Claire went to her mailbox and grabbed out its contents, secretly relieved that they hadn't actually printed her termination letter on pink. Or if they had--Claire mentally corrected herself--they at least had the decency to conceal it in something white. Claire took her handful of papers and retreated to her office. She was so intent on reaching privacy that Claire almost slammed the door into Dan, who had trailed after her.
“Whoops,” Claire said as an apology while opening the door back up for him to enter. “I forgot what a busybody you are.”
“Hey, that hurt. I'm here solely as your friend.” Dan countered as he sat down in one of the chairs she kept in her office for students and visitors.
“Sure you are,” Claire's tone was patronizing. She down next to the computer and booted it up, carelessly setting the mail nearby.
“Why would you accuse me of being a-- …a busybody?” Dan infused a load of disgust into that one word.
“Dan.” Claire turned away from her computer and looked him straight in the eyes. “My mother can't fake surprise.”
“Oh.” Dan's face fell. “So... I guess she told you I called?”
“Yeah, but don't pretend this was the first time you called her.” Claire turned back to her computer and brought up her e-mail. Once loaded, she deleted all the junk from her inbox. That pretty much cleaned it out, considering she lumped anything with the word 'conference' in the subject line into that category.
After those few moments of being ignored, Dan burst out, “Okay, fine! I am.”
“Am what?” Claire teased.
“A.... Quidnunc.” Dan substituted with a grin.
“A what?” Confusion caused a slight frown to appear on Claire's face.
“Q-U-I-D-N-U-N-C.” Dan spelled it out for her in a patronizing tone.
Claire obediently typed it into the search engine. Ignoring the first link which led to a computer business, she clicked on the dictionary entry and read “A nosy person; a busybody; a gossip-monger.”
Claire laughed. “Well, I suppose it is more dignified sounding. Where'd you come up with that?”
With a sheepish grin, Dan revealed his phone.
“Ahh.” Claire eyed the phone critically. “It's a good thing that my students aren't as good at hiding their phones as you are...”

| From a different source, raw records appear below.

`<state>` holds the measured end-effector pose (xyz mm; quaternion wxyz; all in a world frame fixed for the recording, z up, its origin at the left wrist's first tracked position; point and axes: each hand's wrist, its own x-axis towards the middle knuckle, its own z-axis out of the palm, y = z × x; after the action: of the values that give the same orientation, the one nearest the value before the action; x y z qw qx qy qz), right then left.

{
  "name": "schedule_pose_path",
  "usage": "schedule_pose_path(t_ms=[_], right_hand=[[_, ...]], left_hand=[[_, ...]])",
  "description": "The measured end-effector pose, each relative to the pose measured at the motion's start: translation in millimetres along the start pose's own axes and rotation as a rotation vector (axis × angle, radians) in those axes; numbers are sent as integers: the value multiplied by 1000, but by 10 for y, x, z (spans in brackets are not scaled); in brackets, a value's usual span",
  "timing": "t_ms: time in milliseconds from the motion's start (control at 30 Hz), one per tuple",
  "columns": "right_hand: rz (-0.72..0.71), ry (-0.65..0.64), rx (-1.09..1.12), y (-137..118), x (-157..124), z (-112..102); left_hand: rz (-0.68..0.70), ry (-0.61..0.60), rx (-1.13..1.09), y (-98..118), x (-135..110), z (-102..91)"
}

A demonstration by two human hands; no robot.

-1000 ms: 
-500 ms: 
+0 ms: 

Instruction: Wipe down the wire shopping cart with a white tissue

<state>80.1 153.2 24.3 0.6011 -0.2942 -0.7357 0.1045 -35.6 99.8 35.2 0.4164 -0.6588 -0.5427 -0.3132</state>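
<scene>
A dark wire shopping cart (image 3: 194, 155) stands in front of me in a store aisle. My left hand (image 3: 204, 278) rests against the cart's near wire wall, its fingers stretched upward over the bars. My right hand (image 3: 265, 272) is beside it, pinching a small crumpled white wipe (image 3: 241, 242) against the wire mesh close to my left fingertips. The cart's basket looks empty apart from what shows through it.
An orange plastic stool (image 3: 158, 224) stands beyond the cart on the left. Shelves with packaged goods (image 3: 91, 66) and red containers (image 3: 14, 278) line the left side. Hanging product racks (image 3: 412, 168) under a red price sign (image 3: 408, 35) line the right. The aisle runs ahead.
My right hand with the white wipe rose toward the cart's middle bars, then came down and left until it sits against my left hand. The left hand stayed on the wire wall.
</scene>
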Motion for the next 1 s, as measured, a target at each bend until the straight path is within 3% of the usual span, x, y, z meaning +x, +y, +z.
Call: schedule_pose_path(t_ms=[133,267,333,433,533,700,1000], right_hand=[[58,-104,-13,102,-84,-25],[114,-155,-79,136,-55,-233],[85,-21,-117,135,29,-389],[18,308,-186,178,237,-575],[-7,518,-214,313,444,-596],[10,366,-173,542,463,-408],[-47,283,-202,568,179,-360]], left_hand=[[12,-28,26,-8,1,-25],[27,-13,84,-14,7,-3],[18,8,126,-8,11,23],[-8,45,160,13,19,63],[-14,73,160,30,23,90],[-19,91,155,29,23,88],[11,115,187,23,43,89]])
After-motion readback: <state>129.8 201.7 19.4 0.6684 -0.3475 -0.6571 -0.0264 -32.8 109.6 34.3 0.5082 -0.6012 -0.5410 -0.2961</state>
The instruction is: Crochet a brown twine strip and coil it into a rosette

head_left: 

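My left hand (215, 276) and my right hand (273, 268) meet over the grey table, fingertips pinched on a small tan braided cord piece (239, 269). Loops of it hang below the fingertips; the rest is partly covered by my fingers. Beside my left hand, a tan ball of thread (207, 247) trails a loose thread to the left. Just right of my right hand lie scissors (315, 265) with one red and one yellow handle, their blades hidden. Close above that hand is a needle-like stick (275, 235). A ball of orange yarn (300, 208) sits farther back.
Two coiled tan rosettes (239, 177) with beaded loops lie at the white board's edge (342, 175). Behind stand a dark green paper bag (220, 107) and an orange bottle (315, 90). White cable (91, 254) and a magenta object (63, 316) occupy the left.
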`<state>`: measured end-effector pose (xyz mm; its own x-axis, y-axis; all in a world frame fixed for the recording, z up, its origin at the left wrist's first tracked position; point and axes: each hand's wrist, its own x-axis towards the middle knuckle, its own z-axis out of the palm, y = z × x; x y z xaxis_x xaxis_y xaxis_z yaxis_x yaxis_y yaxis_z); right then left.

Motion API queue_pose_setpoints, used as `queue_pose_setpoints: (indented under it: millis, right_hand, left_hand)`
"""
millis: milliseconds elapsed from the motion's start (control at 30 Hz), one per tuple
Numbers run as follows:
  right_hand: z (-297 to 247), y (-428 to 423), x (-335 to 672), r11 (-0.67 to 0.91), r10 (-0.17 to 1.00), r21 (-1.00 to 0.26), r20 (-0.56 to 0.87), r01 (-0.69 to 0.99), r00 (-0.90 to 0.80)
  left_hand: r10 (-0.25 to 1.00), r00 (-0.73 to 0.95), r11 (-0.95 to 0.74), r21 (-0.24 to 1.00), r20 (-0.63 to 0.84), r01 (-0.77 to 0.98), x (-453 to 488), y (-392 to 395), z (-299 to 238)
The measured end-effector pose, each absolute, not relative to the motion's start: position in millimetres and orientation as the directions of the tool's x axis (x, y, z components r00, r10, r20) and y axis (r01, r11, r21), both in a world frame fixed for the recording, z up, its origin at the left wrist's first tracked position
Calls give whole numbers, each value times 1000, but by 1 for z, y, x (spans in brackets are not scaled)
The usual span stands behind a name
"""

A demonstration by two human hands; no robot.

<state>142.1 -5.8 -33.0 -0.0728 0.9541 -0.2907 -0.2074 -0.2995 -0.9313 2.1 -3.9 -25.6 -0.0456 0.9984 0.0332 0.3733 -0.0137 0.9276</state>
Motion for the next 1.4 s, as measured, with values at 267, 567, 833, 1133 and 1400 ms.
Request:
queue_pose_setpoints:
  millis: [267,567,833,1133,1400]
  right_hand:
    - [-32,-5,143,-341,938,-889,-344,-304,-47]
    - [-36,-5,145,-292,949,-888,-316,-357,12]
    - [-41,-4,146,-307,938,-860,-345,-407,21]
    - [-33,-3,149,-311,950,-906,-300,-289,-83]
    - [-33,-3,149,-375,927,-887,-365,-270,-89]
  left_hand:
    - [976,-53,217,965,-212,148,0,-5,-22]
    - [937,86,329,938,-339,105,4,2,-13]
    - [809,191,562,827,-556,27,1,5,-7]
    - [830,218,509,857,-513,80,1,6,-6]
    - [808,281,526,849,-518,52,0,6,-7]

“Hey, where do you think I learned it?”
Claire grimaced and ceded that point. She would have to start watching her students more vigilantly on test days--that is, if she wasn't fired. Claire stopped herself from glancing at the stack of mail and turned back to her computer screen. She opened the few e-mails left in her inbox, most were from students asking about various assignments coming up and none were really important. Not able to waste any more time with e-mail, Claire pulled up minesweeper and started playing it, knowing that from Dan's chair he could not see what she was doing. However Claire could see his every move and he was moving a lot.

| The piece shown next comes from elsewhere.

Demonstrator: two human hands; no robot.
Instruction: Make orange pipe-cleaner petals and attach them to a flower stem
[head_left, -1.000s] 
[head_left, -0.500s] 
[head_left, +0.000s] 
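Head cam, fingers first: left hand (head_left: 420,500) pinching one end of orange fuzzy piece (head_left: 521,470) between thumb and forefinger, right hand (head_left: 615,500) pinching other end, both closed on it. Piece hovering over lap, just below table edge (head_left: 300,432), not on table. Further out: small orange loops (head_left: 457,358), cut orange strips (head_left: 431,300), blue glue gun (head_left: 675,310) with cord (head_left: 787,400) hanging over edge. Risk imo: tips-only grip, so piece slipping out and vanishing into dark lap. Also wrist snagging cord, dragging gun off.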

Finally, after about 5 minutes of fidgeting Dan couldn't hold back any longer. “Aren't you going to open those?”
Claire burst out laughing, and watched as realization crept through Dan's face.
“You were torturing me on purpose!” Dan accused her.

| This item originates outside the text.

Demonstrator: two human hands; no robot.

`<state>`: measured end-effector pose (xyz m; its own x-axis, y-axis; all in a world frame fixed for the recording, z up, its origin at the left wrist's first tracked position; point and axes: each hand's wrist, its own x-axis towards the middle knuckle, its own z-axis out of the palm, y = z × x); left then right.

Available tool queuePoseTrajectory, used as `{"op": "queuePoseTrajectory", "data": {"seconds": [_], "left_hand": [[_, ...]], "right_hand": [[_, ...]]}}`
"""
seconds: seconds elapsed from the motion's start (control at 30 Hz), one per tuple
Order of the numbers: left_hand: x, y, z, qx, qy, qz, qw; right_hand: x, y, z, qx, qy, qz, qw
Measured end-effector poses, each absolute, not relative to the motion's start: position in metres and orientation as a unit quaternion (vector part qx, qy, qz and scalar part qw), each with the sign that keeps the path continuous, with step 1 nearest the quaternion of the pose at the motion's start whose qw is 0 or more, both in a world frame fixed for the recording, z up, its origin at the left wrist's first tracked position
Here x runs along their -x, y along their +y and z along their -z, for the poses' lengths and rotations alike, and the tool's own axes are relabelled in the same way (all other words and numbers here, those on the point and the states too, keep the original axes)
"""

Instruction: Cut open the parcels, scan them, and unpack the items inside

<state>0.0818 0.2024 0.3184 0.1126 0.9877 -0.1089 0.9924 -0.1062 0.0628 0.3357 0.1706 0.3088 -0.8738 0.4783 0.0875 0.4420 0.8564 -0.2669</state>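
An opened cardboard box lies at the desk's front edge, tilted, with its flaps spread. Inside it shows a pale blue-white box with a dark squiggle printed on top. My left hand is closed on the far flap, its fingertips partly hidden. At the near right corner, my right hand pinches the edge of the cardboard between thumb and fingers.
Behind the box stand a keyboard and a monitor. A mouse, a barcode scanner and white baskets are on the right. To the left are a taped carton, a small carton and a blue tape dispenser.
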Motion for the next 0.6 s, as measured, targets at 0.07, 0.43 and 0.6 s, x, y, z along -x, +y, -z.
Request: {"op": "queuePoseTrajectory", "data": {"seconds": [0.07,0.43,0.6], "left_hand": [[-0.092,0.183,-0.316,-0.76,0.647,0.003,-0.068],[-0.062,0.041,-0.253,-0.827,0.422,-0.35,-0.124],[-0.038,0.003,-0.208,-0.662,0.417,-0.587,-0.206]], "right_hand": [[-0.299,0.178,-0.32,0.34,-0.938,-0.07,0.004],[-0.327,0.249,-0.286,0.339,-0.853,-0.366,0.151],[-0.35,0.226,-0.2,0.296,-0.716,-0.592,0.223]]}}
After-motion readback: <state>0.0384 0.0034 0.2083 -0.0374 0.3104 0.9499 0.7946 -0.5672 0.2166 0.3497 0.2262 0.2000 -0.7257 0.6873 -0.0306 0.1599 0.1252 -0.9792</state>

“Guilty as charged,” Claire answered, still chuckling. “Go ahead, satisfy your curiosity.”
Dan still looked a bit peeved, but started rifling through her mail none the less. Dan paused on a small envelope. “Who's Thumar Al-- …Al-ie-saw-rey?”
“Thumar Al-ez-w-are-ie.” Claire sounded through it for Dan's benefit before demanding, “Give that to me.”
Claire took it out of Dan's hand and hurriedly opened it. She felt the swift sting of acquiring a paper cut, but ignored it in favor of unfolding piece of paper inside. It contained only three lines of typed text.
I'm sorry for running out on you. I got some really bad stuff after what happened ... Was trying to run and I think it's too late for me to get out. After all you did for me, I thought you should know.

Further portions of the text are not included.